Within the listing that follows, reproduce exactly the lines starting at the line with "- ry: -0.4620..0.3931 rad" and ending at the line with "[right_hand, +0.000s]", inclusive, and only those. Pictures are dropped.
▶
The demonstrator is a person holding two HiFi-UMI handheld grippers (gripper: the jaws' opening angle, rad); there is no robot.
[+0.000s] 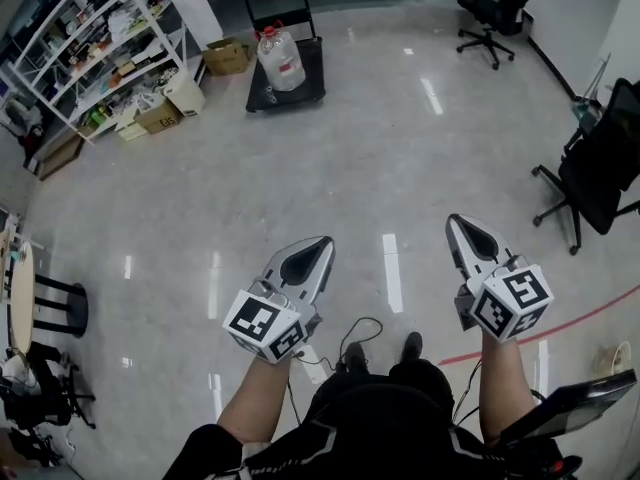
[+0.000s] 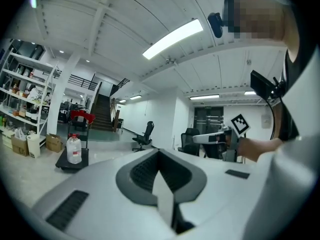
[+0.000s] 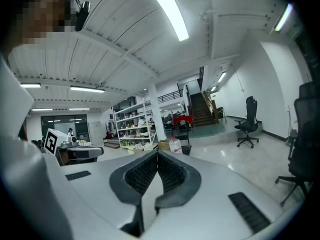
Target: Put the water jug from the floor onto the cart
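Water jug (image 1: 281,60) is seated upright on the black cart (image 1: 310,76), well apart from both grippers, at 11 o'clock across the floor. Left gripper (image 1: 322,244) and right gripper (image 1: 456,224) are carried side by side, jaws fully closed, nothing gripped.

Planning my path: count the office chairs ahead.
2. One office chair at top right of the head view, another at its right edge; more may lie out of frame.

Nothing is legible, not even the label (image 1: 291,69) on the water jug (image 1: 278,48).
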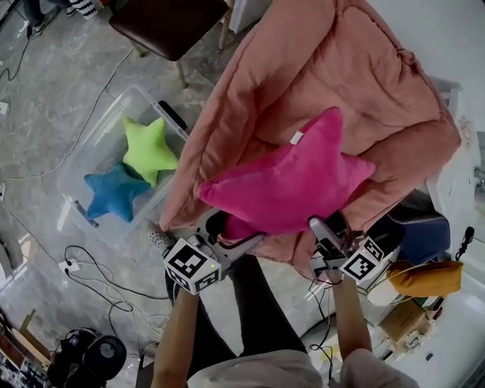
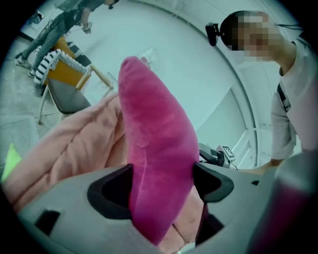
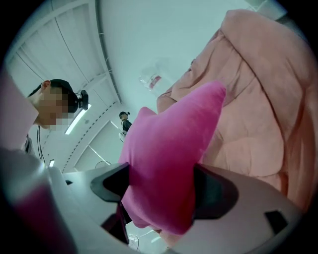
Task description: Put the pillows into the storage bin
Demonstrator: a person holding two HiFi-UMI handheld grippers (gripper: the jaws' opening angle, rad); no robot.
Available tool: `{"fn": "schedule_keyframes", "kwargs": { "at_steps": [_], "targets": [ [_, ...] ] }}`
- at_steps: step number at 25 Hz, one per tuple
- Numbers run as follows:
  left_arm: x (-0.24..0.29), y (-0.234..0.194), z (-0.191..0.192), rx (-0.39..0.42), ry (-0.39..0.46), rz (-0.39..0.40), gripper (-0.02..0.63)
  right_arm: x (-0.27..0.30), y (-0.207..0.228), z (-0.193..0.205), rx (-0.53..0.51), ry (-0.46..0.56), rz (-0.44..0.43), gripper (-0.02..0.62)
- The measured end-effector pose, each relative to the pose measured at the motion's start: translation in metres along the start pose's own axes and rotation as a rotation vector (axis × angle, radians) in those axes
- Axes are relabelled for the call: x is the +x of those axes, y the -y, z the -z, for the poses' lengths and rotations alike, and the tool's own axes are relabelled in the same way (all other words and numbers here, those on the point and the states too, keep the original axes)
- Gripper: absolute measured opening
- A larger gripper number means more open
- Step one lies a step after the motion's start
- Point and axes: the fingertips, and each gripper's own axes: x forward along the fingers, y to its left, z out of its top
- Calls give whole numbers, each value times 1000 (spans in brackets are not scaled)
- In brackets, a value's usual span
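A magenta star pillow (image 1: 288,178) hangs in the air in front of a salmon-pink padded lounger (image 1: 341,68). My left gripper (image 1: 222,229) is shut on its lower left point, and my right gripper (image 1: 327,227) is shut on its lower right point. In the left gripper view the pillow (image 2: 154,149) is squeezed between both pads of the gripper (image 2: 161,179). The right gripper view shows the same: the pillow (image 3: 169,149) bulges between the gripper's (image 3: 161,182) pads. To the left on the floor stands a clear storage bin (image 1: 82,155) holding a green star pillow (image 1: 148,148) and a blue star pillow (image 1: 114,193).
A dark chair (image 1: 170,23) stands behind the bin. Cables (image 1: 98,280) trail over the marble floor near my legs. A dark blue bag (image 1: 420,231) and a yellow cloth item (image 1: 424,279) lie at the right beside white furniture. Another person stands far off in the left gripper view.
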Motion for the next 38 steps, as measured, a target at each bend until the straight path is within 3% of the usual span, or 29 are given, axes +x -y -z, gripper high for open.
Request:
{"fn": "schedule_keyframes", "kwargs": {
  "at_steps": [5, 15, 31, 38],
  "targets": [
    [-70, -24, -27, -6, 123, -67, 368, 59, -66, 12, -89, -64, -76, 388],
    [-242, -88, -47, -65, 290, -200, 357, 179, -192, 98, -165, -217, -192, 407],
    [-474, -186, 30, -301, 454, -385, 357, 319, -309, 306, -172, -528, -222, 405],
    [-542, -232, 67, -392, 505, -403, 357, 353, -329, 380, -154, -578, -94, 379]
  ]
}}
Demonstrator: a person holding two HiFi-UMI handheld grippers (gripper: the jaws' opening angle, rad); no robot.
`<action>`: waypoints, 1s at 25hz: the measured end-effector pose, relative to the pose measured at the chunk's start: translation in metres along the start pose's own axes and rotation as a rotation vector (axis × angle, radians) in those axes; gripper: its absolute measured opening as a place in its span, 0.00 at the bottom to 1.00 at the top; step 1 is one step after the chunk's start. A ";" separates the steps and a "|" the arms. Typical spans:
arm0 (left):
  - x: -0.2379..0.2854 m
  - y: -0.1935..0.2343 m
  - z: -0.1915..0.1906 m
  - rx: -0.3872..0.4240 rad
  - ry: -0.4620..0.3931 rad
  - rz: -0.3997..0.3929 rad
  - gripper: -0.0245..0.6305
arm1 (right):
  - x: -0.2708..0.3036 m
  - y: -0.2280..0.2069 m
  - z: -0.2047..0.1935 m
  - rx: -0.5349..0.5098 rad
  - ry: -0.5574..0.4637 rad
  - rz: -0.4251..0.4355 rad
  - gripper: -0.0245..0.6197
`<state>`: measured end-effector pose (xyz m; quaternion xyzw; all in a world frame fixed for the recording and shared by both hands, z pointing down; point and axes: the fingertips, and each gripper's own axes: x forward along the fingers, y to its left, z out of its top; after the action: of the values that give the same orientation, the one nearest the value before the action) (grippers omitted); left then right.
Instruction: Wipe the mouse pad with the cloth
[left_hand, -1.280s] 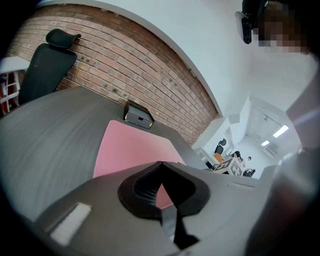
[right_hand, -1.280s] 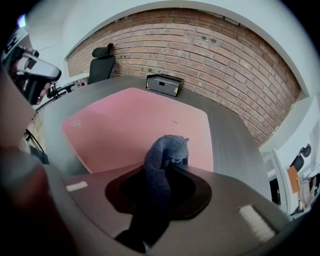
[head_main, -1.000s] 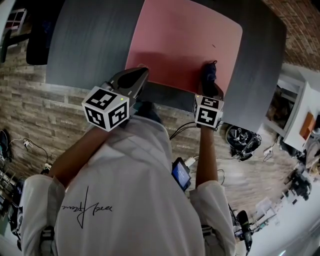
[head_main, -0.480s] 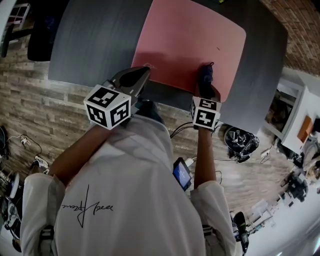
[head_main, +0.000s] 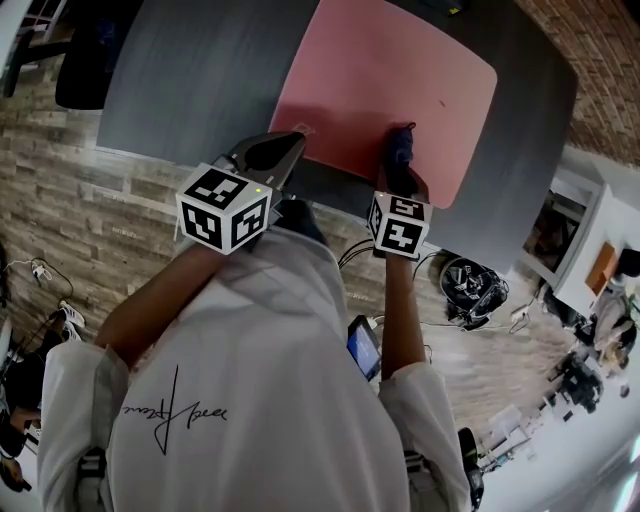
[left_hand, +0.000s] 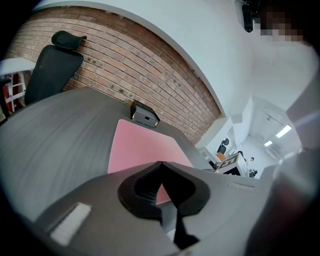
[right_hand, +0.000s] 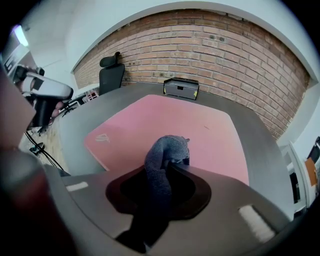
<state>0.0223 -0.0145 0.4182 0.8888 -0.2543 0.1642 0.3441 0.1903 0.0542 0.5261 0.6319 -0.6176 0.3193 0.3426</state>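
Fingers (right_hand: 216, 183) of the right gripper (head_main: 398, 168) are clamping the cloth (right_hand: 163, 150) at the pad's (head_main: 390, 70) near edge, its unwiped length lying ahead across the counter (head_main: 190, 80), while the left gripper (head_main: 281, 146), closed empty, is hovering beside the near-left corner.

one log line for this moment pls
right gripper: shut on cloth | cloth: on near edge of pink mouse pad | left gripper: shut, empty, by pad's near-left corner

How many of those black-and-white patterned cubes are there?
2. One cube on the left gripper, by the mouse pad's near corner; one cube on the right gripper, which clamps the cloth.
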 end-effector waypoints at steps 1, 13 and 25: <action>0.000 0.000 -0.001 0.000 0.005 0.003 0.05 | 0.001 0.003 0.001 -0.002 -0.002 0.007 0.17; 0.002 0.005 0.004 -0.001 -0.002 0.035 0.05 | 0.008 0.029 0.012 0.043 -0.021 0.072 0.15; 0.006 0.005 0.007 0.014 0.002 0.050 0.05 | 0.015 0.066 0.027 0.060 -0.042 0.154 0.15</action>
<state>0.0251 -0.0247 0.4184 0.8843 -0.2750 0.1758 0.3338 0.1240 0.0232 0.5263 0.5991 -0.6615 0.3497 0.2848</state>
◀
- Result of this exercise -
  - ry: -0.4620..0.3931 rad
  - rz: -0.3997..0.3929 rad
  - gripper: -0.0245..0.6305
arm1 (right):
  - x: -0.2708..0.3036 m
  - y: -0.2280..0.2069 m
  - z: -0.2047..0.1935 m
  - rx: -0.5349..0.5098 rad
  - ry: -0.5574..0.4637 rad
  - rz: -0.4251..0.4355 rad
  - gripper: -0.0245..0.6197
`<state>`: measured end-effector pose (xyz m; quaternion xyzw; all in a world frame fixed for the recording and shared by both hands, z pointing down; point and axes: the fingertips, and each gripper's own axes: x forward along the fingers, y to its left, z out of its top; after the action: of the values that give the same orientation, the one nearest the value before the action) (grippers omitted); left then right.
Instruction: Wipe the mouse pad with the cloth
[left_hand, -1.280s] 
[right_hand, -1.280s] 
[head_main, -1.000s] 
[head_main, -0.480s] 
[head_main, +0.000s] 
[left_hand, +0.000s] 
[right_hand, +0.000s] 

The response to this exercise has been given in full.